[Date Prev][Date Next][Thread Prev][Thread Next][Date Index][Thread Index]
Re: [Qemu-devel] [PATCH 1/2] colo: compare the packet based on the tcp s
From: |
Zhang Chen |
Subject: |
Re: [Qemu-devel] [PATCH 1/2] colo: compare the packet based on the tcp sequence number |
Date: |
Mon, 4 Dec 2017 07:24:02 +0000 |
On Mon, Dec 4, 2017 at 3:32 AM, Mao Zhongyi <address@hidden>
wrote:
>
>
> On 12/04/2017 09:41 AM, Zhang Chen wrote:
>
>>
>>
>> On Tue, Nov 28, 2017 at 8:04 PM, Mao Zhongyi <address@hidden
>> <mailto:address@hidden>> wrote:
>>
>> The primary and secondary guest has the same TCP stream, but the
>> the packet sizes are different due to the different fragmentation.
>>
>> In the current impletation, compare the packet with the size of
>> payload, but packets of the same size and payload are very few,
>> so it triggers checkopint frequently, which leads to a very low
>> performance of the tcp packet comparison. In addtion, the method
>> of comparing the size of packet is not correct in itself.
>>
>> like that:
>> We send this payload:
>> ------------------------------
>> | header |1|2|3|4|5|6|7|8|9|0|
>> ------------------------------
>>
>> primary:
>> ppkt1:
>> ----------------
>> | header |1|2|3|
>> ----------------
>> ppkt2:
>> ------------------------
>> | header |4|5|6|7|8|9|0|
>> ------------------------
>>
>> secondary:
>> spkt1:
>> ------------------------------
>> | header |1|2|3|4|5|6|7|8|9|0|
>> ------------------------------
>>
>> In the original method, ppkt1 and ppkt2 are diffrent in size and
>> spkt1, so they can't compare and trigger the checkpoint.
>>
>> I have tested FTP get 200M and 1G file many times, I found that
>> the performance was less than 1% of the native.
>>
>> Now I reconstructed the comparison of TCP packets based on the
>> TCP sequence number. first of all, ppkt1 and spkt1 have the same
>> starting sequence number, so they can compare, even though their
>> length is different. And then ppkt1 with a smaller payload length
>> is used as the comparison length, if the payload is same, send
>> out the ppkt1 and record the offset(the length of ppkt1 payload)
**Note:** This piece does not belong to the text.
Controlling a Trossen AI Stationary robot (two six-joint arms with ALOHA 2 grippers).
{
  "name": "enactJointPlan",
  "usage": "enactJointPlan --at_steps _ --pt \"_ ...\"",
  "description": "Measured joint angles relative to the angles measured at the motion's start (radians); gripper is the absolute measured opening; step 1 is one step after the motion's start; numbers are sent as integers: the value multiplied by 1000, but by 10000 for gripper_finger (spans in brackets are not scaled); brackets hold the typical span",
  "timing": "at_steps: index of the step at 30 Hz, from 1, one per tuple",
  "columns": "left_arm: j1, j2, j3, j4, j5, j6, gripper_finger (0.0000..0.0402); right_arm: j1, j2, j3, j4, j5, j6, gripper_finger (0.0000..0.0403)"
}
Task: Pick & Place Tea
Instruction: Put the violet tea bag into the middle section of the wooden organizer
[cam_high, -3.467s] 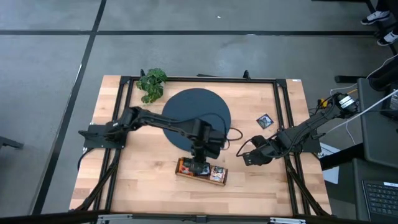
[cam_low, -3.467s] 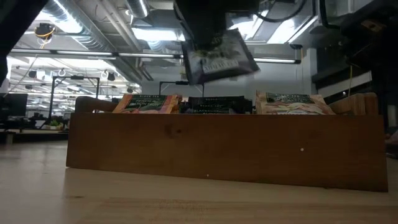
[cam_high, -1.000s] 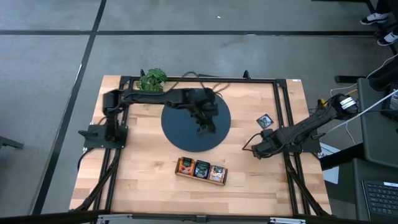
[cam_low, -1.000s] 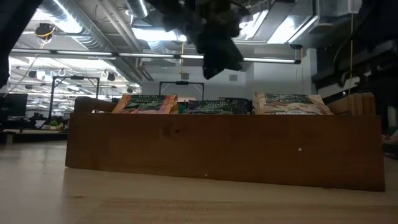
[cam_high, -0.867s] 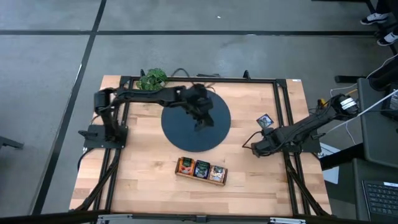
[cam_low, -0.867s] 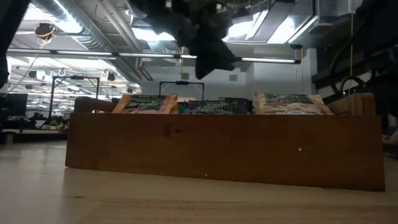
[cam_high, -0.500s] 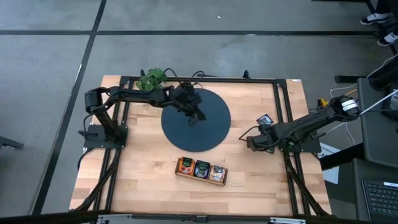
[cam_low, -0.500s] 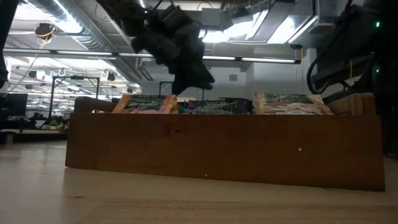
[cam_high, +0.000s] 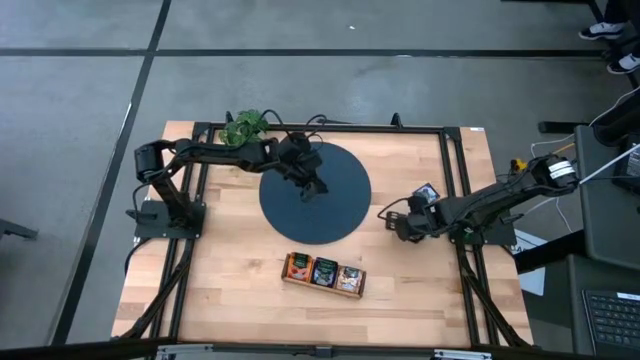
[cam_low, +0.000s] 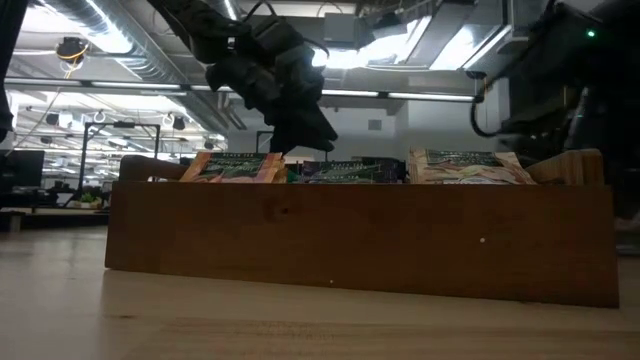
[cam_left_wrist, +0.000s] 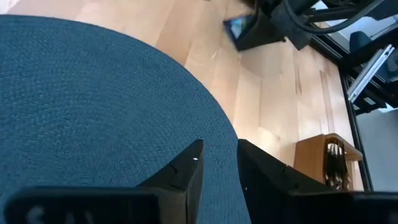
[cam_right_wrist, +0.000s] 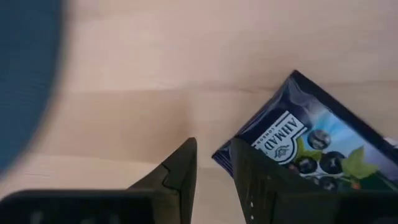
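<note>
A dark blue sachet of tea (cam_right_wrist: 311, 146) lies flat on the wooden table right of the round blue mat (cam_high: 315, 215); the high view shows it (cam_high: 428, 190) beside my right arm. My right gripper (cam_right_wrist: 214, 171) hangs close over the table, slightly open, with the sachet's near corner just beyond its fingertips; nothing sits between them. My left gripper (cam_left_wrist: 217, 165) hovers over the mat's far left part (cam_high: 310, 186), slightly open and empty. More tea sachets stand in the brown tray (cam_high: 323, 272): orange (cam_low: 235, 165), dark green (cam_low: 335, 171) and pale (cam_low: 465, 164).
A green plant (cam_high: 243, 127) stands at the table's far left corner, beside my left arm. Black frame rails (cam_high: 452, 160) run along the table's sides. Bare wood lies between the mat and the tray and to the tray's left.
My left gripper has swung over the mat toward the table's left and far edges, away from the tray. My right gripper has moved toward the far edge and come down close to the lone dark blue sachet.
</note>
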Motion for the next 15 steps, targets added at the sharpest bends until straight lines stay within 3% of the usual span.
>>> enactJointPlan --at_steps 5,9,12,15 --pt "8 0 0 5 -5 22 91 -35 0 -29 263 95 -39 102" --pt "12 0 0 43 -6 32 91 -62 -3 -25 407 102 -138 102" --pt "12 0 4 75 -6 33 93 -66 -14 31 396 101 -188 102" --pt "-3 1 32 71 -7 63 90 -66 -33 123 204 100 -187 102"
>> in spkt1. The next comparison, ppkt2 and spkt1 can be compared
>> from the recorded position of spkt1.
>>
>> like that:
>> ----------------
>> | header |1|2|3| ppkt1
>> ---------|-----|
>> | |
>> ---------v-----v--------------
>> | header |1|2|3|4|5|6|7|8|9|0| spkt1
>> ---------------|\------------|
>> | \offset |
>> ---------v-------------v
>> | header |4|5|6|7|8|9|0| ppkt2
>> ------------------------
>>
>> In this way, the performance can reach native 20% in my multiple
>> tests.
>>
>> Cc: Zhang Chen <address@hidden <mailto:address@hidden>>
>> Cc: Li Zhijian <address@hidden <mailto:
>> address@hidden>>
>> Cc: Jason Wang <address@hidden <mailto:address@hidden>>
>>
>> Reported-by: Zhang Chen <address@hidden <mailto:
>> address@hidden>>
>> Signed-off-by: Mao Zhongyi <address@hidden <mailto:
>> address@hidden>>
>> Signed-off-by: Li Zhijian <address@hidden <mailto:
>> address@hidden>>
>>
>> ---
>> net/colo-compare.c | 300 ++++++++++++++++++++++++++++++
>> +++--------------------
>> net/colo.c | 8 ++
>> net/colo.h | 14 +++
>> 3 files changed, 211 insertions(+), 111 deletions(-)
>>
>> diff --git a/net/colo-compare.c b/net/colo-compare.c
>> index 1ce195f..0752e9f 100644
>> --- a/net/colo-compare.c
>> +++ b/net/colo-compare.c
>> @@ -38,6 +38,9 @@
>> #define COMPARE_READ_LEN_MAX NET_BUFSIZE
>> #define MAX_QUEUE_SIZE 1024
>>
>> +#define COLO_COMPARE_FREE_PRIMARY 0x01
>> +#define COLO_COMPARE_FREE_SECONDARY 0x02
>> +
>> /* TODO: Should be configurable */
>> #define REGULAR_PACKET_CHECK_MS 3000
>>
>> @@ -112,14 +115,31 @@ static gint seq_sorter(Packet *a, Packet *b,
>> gpointer data)
>> return ntohl(atcp->th_seq) - ntohl(btcp->th_seq);
>> }
>>
>> +static void fill_pkt_seq(void *data, uint32_t *max_ack)
>> +{
>> + Packet *pkt = data;
>> + struct tcphdr *tcphd;
>> +
>> + tcphd = (struct tcphdr *)pkt->transport_header;
>> +
>> + pkt->tcp_seq = ntohl(tcphd->th_seq);
>> + pkt->tcp_ack = ntohl(tcphd->th_ack);
>> + *max_ack = *max_ack > pkt->tcp_ack ? *max_ack : pkt->tcp_ack;
>> + pkt->hdsize = pkt->transport_header - (uint8_t *)pkt->data
>> + + (tcphd->th_off << 2) - pkt->vnet_hdr_len;
>> + pkt->pdsize = pkt->size - pkt->hdsize;
>>
>>
>>
>> In this function you are not just "fill_pkt_seq", use "fill_pkt_tcp_info"
>> is more suitable.
>> And use "header_size" and "payload_size" instead of "hdsize" and "pdsize"
>> maybe better to read.
>>
>
> OK, it's greater, thanks.
>
>
>
>>
>>
>> + pkt->seq_end = pkt->tcp_seq + pkt->pdsize;
>> +}
>> +
>> /*
>> * Return 1 on success, if return 0 means the
>> * packet will be dropped
>> */
>> -static int colo_insert_packet(GQueue *queue, Packet *pkt)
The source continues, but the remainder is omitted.